1. Defining an Operator

An Operator is a class with two methods: _apply (the work) and get_config (a JSON-serialisable dict of the constructor args, used for __repr__ and round-trip).

from geotoolz import Operator


class Add(Operator):
    """Add a constant."""

    def __init__(self, n: int) -> None:
        self.n = n

    def _apply(self, x: int) -> int:
        return x + self.n

    def get_config(self) -> dict:
        return {"n": self.n}


op = Add(5)
print(repr(op))
print("eager call:", op(10))
Add(n=5)
eager call: 15

2. Sequential — linear composition

A Sequential threads the output of each operator into the next. The | operator (inherited from Operator) builds one too, and flattens nested Sequentials automatically.

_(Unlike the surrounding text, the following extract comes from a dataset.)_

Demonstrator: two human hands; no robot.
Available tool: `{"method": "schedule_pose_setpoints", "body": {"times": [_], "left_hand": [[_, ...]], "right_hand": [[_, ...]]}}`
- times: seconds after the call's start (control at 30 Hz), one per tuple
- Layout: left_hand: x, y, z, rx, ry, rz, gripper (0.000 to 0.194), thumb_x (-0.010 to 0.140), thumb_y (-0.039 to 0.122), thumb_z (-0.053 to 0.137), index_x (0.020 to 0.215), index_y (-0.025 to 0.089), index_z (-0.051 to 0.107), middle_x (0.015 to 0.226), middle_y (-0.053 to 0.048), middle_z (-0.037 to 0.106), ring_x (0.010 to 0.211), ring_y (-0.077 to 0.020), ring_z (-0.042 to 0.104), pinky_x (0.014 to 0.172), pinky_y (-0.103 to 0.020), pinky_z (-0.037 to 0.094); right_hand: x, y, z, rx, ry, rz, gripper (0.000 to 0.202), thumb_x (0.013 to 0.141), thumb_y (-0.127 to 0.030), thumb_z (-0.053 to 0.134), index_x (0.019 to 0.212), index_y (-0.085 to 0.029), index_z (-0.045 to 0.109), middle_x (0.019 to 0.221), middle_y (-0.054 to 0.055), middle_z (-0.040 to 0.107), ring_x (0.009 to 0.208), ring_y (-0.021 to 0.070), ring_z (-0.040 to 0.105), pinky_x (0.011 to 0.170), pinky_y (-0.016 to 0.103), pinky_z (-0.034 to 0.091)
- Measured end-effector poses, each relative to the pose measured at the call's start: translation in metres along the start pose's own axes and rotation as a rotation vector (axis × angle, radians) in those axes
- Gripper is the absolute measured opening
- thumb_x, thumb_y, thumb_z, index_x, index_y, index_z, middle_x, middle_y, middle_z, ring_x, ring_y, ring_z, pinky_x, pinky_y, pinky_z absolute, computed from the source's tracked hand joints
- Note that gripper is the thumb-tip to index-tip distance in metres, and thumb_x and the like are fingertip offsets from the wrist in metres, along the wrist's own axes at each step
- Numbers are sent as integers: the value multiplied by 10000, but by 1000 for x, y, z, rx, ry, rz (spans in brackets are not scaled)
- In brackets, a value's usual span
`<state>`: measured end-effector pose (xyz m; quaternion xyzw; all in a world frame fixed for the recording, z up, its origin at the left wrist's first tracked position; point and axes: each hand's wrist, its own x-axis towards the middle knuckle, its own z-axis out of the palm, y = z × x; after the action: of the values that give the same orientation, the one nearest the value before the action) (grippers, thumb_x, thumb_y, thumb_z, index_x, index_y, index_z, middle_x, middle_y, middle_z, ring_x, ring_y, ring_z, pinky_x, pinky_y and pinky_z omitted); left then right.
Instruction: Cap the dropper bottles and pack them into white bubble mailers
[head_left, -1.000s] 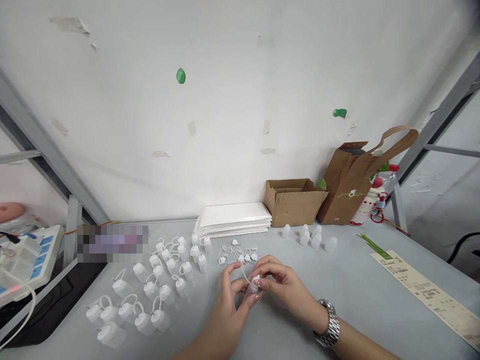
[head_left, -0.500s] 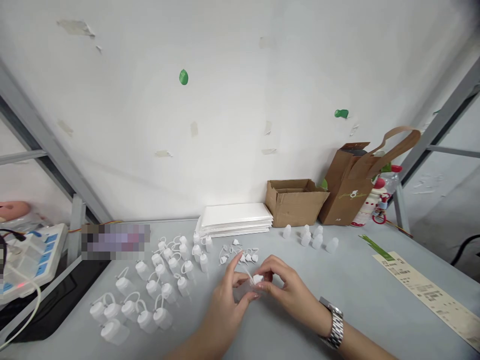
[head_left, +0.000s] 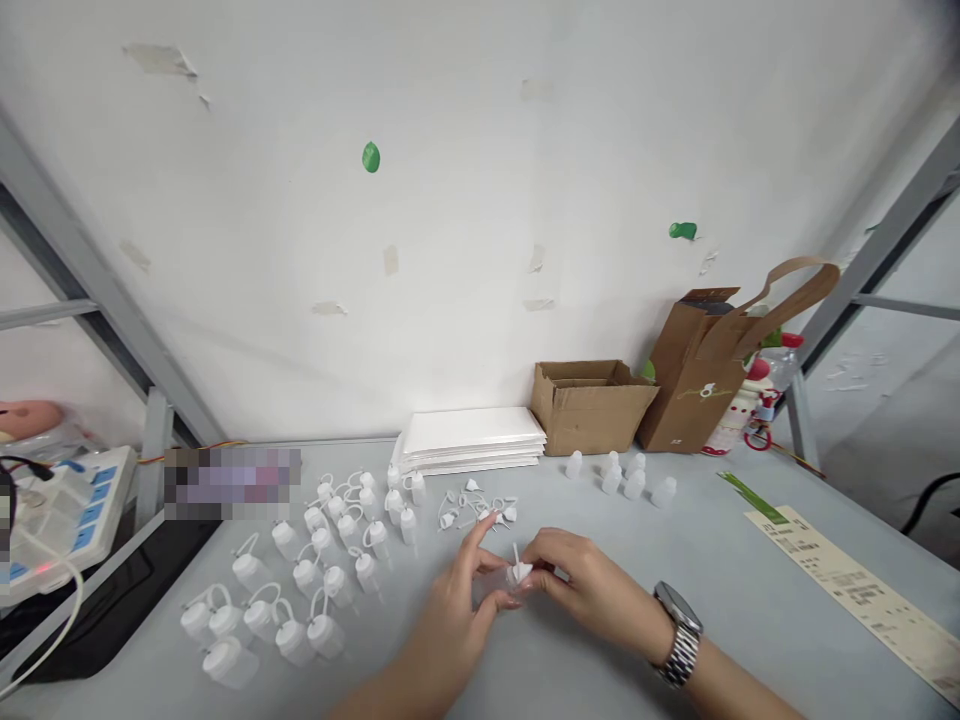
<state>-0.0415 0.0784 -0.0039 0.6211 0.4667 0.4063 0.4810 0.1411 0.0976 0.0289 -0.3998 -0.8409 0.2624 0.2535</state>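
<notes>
A small translucent bottle (head_left: 491,585) lies on its side between the thumb and fingers of my left hand (head_left: 459,600), its mouth toward the right. My right hand (head_left: 577,572) pinches a white cap (head_left: 519,573) at the bottle's mouth, and a thin white strap sticks up from it. Just beyond my hands lies a small pile of white caps with looped straps (head_left: 484,512). To the left stand several bottles with white caps and looped straps (head_left: 322,545). Several bottles without straps (head_left: 634,484) stand at the back right.
A stack of white envelopes (head_left: 472,437), an open cardboard box (head_left: 592,415) and a brown paper bag (head_left: 686,390) line the wall. A long printed paper strip (head_left: 847,590) lies at the right. A power strip (head_left: 90,510) and a black object (head_left: 112,610) are at the left.
The bottle in my left hand is now tilted sideways and shows more. My right hand has turned slightly, with its wrist a little further right, and the strap now points upward.
</notes>
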Motion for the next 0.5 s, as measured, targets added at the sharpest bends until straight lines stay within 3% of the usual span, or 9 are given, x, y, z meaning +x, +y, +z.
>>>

from geotoolz import Sequential


pipe = Sequential([Add(1), Add(10), Add(100)])
print("Sequential:", pipe(0))

# Same thing via the pipe operator
piped = Add(1) | Add(10) | Add(100)
print("piped:    ", piped(0))
print("flattened len:", len(piped))  # Sequential[3], not nested
Sequential: 111
piped:     111
flattened len: 3

get_config() recurses through a Sequential

Every operator’s config is serialised. Lists of ops become lists of {"class": ..., "config": ...} dicts — friendly to hydra-zen, picklable, human-readable in tracebacks.

import json


cfg = Sequential([Add(1), Add(2), Add(3)]).get_config()
print(json.dumps(cfg, indent=2))
{
  "operators": [
    {
      "class": "Add",
      "config": {
        "n": 1
      }
    },
    {
      "class": "Add",
      "config": {
        "n": 2
      }
    },
    {
      "class": "Add",
      "config": {
        "n": 3
      }
    }
  ]
}

3. Dual-mode __call__ — eager vs graph

The same operator works two ways:

  • op(value) → runs _apply (eager)
  • op(input_node) → returns a Node (graph construction)

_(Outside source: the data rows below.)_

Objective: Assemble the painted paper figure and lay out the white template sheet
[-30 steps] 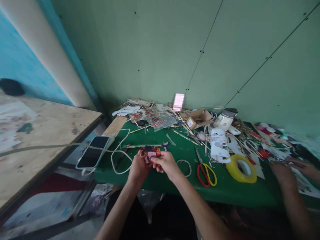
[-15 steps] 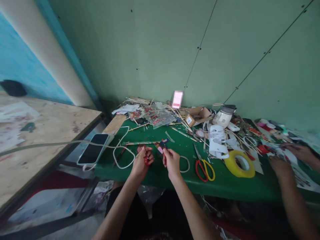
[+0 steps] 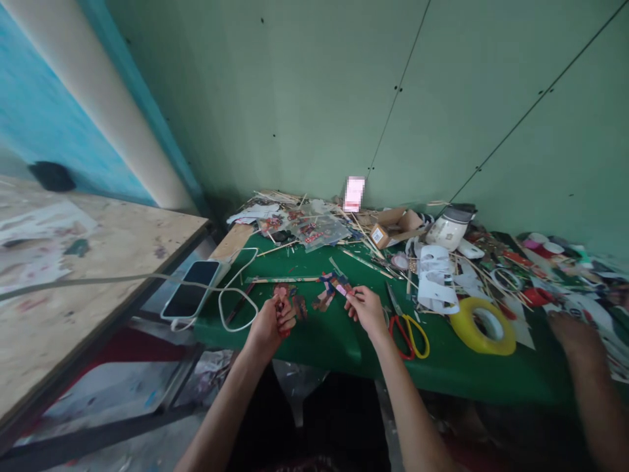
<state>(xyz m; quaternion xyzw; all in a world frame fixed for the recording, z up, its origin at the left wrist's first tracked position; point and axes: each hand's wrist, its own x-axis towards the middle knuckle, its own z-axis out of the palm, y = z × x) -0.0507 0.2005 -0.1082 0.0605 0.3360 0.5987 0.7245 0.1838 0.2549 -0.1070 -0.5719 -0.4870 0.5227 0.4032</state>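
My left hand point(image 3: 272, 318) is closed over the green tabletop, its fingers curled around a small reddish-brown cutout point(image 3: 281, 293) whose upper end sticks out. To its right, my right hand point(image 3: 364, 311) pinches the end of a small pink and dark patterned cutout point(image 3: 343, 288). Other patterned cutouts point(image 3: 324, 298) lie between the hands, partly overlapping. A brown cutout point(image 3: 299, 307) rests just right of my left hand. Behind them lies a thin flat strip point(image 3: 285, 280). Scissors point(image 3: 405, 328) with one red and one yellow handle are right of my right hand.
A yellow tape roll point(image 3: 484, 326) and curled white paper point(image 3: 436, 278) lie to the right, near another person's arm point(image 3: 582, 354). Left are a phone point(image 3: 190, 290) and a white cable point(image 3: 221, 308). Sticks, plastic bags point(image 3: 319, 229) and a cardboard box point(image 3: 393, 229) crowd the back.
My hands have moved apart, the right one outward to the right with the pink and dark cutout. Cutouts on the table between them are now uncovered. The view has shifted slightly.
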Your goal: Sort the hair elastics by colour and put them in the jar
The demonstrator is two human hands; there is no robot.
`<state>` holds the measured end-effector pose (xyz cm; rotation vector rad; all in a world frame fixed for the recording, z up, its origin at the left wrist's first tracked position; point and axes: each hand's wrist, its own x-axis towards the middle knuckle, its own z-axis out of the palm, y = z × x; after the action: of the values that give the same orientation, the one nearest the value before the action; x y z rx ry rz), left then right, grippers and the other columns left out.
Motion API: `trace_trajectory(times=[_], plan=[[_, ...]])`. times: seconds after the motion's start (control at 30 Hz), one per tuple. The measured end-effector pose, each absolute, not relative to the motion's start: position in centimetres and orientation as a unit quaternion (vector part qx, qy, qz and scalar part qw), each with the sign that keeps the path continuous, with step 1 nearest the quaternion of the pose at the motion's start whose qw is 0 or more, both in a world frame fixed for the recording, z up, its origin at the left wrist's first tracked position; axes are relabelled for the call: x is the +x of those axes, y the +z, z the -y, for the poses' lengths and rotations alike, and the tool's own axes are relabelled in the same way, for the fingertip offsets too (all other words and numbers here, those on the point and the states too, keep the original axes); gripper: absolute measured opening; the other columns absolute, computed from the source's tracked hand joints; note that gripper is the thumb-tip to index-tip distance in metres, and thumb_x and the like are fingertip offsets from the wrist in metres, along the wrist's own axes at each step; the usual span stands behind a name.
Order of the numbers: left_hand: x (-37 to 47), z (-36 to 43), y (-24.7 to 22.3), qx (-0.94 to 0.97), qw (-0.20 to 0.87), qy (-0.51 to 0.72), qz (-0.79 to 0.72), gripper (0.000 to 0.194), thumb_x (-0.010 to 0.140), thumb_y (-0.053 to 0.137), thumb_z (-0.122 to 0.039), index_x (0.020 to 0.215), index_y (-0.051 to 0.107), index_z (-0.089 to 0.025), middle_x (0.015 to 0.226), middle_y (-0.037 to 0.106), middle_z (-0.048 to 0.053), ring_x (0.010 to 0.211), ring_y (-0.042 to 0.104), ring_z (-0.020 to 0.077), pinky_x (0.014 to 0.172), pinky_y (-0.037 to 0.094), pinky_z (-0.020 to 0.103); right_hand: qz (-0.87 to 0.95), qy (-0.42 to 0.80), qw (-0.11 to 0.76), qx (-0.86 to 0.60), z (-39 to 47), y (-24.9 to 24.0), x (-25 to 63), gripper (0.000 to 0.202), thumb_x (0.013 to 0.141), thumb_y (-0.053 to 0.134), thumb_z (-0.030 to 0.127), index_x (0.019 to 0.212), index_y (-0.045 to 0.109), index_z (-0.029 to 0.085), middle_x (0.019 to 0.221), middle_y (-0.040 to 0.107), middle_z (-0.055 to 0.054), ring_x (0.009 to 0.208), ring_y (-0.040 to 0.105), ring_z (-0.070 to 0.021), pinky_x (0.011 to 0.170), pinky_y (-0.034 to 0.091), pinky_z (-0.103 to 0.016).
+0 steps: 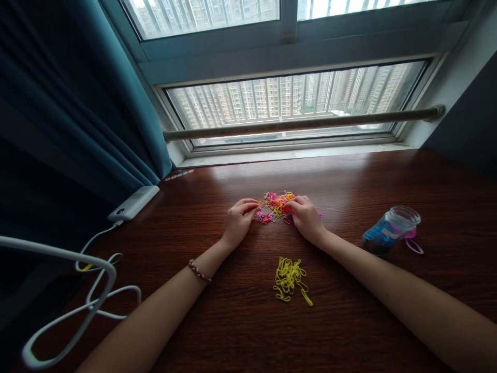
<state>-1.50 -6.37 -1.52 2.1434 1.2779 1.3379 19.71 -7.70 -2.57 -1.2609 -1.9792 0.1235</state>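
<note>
A mixed pile of small pink, red and yellow bands (276, 203) lies on the dark wooden table. At its left edge is my left hand (239, 220), thumb and fingertips pinched together by the bands; what is between them is too small to make out. My right hand (306, 217) touches the right side of the pile, its fingers bent together over red bands, and its fingertips are partly hidden. Nearer to me, between my forearms, lies a separate heap of yellow bands (288, 277).
A clear open jar (390, 228) with blue contents stands right of my right forearm, a pink loop (413, 244) beside it. On the left are a white power strip (134, 203), a looping white cable (112, 274) and a blue curtain (128, 103). A window is behind the table (217, 331).
</note>
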Motion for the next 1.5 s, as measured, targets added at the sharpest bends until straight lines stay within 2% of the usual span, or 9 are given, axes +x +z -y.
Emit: trace_trajectory(times=[0.17, 0.3, 0.53, 0.67, 0.87, 1.07, 1.23, 1.5], plan=[[-1.47, 6.39, -1.51, 0.75, 0.154, 0.465, -0.443, 0.013, 0.078, 0.057, -0.026, 0.081, 0.067, -0.018, 0.087, 0.064, 0.004, 0.082, 0.06, 0.0165, 0.077, 0.049, 0.03, 0.828, 0.018, 0.355, -0.433, 8.35, -2.08, 19.47, 0.019, 0.076, 0.051, 0.01, 0.081, 0.066, 0.021, 0.092, 0.065, -0.003, 0.098, 0.046, -0.0219, 0.089, 0.035, -0.037], [-1.5, 6.45, -1.49, 0.754, 0.155, 0.46, -0.442, 0.013, 0.079, 0.056, -0.025, 0.081, 0.067, -0.018, 0.087, 0.064, 0.004, 0.084, 0.06, 0.0168, 0.079, 0.048, 0.03, 0.854, 0.019, 0.316, -0.414, 8.68, -1.87, 19.1, 0.022, 0.076, 0.05, 0.01, 0.085, 0.066, 0.021, 0.092, 0.067, -0.002, 0.1, 0.046, -0.0219, 0.091, 0.033, -0.039], [-1.55, 6.46, -1.56, 0.762, 0.156, 0.451, -0.438, 0.014, 0.08, 0.054, -0.026, 0.083, 0.066, -0.018, 0.088, 0.064, 0.005, 0.084, 0.06, 0.0168, 0.077, 0.048, 0.029, 0.846, 0.035, 0.324, -0.422, 8.38, -2.13, 19.24, 0.026, 0.078, 0.047, 0.01, 0.093, 0.065, 0.021, 0.1, 0.065, -0.002, 0.1, 0.048, -0.0209, 0.089, 0.035, -0.038], [-1.5, 6.48, -1.55, 0.762, 0.157, 0.45, -0.439, 0.014, 0.08, 0.054, -0.026, 0.082, 0.066, -0.018, 0.087, 0.064, 0.005, 0.081, 0.06, 0.0162, 0.075, 0.048, 0.028, 0.835, 0.028, 0.334, -0.437, 8.35, -2.31, 19.27, 0.032, 0.078, 0.047, 0.01, 0.103, 0.062, 0.022, 0.113, 0.06, -0.002, 0.106, 0.043, -0.0226, 0.091, 0.034, -0.041], [-1.54, 6.46, -1.65, 0.76, 0.166, 0.445, -0.443, 0.014, 0.08, 0.054, -0.026, 0.082, 0.066, -0.018, 0.087, 0.063, 0.005, 0.077, 0.06, 0.0156, 0.072, 0.049, 0.027, 0.84, 0.014, 0.306, -0.448, 8.64, -2.09, 19.18, 0.038, 0.077, 0.049, 0.011, 0.111, 0.059, 0.027, 0.132, 0.044, 0.0, 0.117, 0.031, -0.0258, 0.095, 0.029, -0.046], [-1.58, 6.42, -1.7, 0.763, 0.162, 0.445, -0.44, 0.014, 0.08, 0.054, -0.026, 0.082, 0.065, -0.018, 0.085, 0.063, 0.005, 0.077, 0.059, 0.0157, 0.07, 0.05, 0.027, 0.85, 0.025, 0.285, -0.443, 8.64, -2.25, 19.15, 0.03, 0.082, 0.045, 0.016, 0.1, 0.064, 0.029, 0.118, 0.056, 0.002, 0.115, 0.032, -0.0265, 0.094, 0.027, -0.047], [-1.6, 6.42, -1.69, 0.764, 0.161, 0.442, -0.441, 0.014, 0.08, 0.054, -0.026, 0.082, 0.066, -0.018, 0.085, 0.063, 0.005, 0.076, 0.059, 0.0153, 0.07, 0.05, 0.026, 0.851, 0.027, 0.291, -0.437, 8.49, -2.46, 19.03, 0.033, 0.081, 0.044, 0.01, 0.105, 0.062, 0.024, 0.112, 0.061, -0.001, 0.114, 0.035, -0.0253, 0.093, 0.028, -0.044], [-1.6, 6.42, -1.8, 0.765, 0.164, 0.442, -0.439, 0.015, 0.08, 0.054, -0.027, 0.082, 0.066, -0.018, 0.085, 0.063, 0.005, 0.075, 0.059, 0.015, 0.069, 0.05, 0.026, 0.822, 0.043, 0.371, -0.429, 8.17, -2.31, 19.2, 0.035, 0.078, 0.042, 0.007, 0.105, 0.061, 0.019, 0.111, 0.061, -0.006, 0.108, 0.045, -0.0216, 0.093, 0.033, -0.04]])
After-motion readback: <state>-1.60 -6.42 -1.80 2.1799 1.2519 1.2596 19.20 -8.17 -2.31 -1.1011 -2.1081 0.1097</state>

The dispatch is automatic — __call__ checks the argument type.

from geotoolz import Input


# Eager: pass a value
print("eager:", Add(5)(10))

# Graph mode: pass an Input
x = Input("x")
node = Add(5)(x)
print("graph node:", type(node).__name__)
print("node operator:", node.operator)
print("node parents:", node.parents)
eager: 15
graph node: Node
node operator: Add(n=5)
node parents: (Input(name='x', parents=(), operator=None),)

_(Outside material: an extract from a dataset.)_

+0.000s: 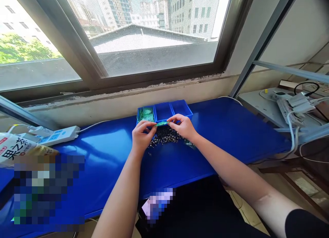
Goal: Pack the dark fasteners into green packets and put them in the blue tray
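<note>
Clearly the small green strip [161,123] is light and thin, probably a bit flexible, so it is best pinched at its two ends, just above the heap of small dark parts [166,136] on the blue surface [226,128]. Both forearms reach forward, the left hand [141,136] and right hand [184,126] meeting with fingers clamped on the strip's ends, just before the blue tray [164,111].

The glossy blue plastic table top [108,152] threw back window light — smooth throughout. The three-compartment blue plastic tray [181,109] looked semi-matt. A small green strip [161,123], shiny like film, was pinched between the left hand [141,137] and right hand [183,126]. The heap of small dark metal parts [166,137] glinted. The white plastic power strip [58,136] appeared smooth; the grey window frame [84,60] was matt, its sill paint rough and flaking.
</note>
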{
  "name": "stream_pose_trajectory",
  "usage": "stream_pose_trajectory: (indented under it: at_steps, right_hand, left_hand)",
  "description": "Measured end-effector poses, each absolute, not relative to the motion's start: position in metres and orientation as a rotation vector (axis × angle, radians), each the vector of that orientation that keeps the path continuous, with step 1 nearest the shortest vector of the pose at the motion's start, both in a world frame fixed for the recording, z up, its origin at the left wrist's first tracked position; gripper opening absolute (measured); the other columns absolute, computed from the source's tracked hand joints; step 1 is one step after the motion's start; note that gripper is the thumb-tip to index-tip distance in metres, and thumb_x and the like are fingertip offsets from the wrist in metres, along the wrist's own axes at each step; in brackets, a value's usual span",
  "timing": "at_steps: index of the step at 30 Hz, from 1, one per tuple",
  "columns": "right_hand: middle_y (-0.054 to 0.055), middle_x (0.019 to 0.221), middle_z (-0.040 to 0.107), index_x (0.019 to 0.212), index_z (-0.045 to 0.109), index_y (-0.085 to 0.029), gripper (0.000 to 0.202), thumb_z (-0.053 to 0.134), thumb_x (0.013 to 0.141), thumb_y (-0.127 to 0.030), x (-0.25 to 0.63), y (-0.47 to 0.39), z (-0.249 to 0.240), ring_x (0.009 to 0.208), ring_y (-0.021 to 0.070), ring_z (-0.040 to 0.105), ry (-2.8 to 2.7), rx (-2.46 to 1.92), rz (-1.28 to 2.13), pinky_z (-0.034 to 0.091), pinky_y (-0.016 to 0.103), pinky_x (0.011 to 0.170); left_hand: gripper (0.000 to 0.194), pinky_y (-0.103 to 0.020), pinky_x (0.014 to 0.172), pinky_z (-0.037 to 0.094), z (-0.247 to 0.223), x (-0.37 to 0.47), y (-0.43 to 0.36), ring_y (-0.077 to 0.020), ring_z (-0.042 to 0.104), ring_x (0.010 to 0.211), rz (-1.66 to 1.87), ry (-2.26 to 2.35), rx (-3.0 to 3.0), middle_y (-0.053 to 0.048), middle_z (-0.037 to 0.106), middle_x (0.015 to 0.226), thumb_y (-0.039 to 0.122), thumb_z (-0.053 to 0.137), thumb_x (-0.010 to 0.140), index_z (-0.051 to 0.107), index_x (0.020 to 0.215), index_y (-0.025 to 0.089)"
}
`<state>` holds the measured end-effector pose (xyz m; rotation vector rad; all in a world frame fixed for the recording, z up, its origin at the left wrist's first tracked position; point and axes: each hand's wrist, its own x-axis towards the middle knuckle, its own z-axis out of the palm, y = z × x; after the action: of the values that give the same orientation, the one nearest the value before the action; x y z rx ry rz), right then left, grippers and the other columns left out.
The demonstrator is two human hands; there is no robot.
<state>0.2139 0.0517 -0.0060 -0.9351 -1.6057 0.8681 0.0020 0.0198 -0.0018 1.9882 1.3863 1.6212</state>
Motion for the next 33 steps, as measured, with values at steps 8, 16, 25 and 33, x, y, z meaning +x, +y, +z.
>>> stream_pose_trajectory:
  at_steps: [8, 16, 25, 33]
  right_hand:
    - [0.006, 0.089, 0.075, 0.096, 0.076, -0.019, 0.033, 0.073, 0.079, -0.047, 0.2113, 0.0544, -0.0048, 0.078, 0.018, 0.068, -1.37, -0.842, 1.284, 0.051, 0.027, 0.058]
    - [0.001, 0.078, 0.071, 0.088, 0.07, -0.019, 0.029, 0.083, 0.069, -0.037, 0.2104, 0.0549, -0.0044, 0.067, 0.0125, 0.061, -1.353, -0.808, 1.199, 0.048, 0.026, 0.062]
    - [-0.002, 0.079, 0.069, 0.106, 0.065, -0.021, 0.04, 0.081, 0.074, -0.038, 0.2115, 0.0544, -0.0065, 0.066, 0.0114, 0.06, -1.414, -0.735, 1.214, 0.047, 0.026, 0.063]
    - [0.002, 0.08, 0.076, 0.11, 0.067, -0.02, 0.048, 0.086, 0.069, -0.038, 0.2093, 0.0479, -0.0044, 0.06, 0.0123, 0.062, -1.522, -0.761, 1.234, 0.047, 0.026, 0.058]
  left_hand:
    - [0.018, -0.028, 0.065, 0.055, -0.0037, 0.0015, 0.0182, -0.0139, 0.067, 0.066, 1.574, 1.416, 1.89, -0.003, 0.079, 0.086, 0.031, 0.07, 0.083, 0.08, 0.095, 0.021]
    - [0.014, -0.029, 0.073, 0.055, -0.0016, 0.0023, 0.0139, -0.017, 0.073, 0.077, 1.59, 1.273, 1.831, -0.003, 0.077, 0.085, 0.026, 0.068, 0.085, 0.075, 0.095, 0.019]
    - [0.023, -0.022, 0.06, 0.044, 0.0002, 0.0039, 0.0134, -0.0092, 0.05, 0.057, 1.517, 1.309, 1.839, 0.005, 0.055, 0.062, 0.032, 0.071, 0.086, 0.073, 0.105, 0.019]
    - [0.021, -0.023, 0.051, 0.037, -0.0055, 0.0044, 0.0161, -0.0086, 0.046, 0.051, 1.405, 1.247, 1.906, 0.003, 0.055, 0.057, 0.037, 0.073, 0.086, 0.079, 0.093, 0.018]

4. Graph — symbolic multi-input / multi-output composition

When you need branching outputs or multi-input fusion, Graph is the shape. Build it by calling operators on Input placeholders, then wrap the result with Graph(inputs=..., outputs=...).

from geotoolz import Graph


class Sum2(Operator):
    """Sum two inputs."""

    def _apply(self, a: int, b: int) -> int:
        return a + b

    def get_config(self) -> dict:
        return {}


# Build a small graph:
#   x → a → c
#   x → b → c (c = a + b)
x = Input("x")
a = Add(1)(x)
b = Add(2)(x)
c = Sum2()(a, b)

g = Graph(inputs={"x": x}, outputs={"a": a, "b": b, "c": c})
print(g)
print(g(x=10))  # {"a": 11, "b": 12, "c": 23}
Graph(inputs=[x], outputs=[a, b, c])
{'a': 11, 'b': 12, 'c': 23}

Graph topologically sorts the nodes, evaluates each exactly once, and returns a dict keyed by output name. Cycles and unreachable inputs are caught at construction time.

5. Fanout — one input → many outputs (sugar over Graph)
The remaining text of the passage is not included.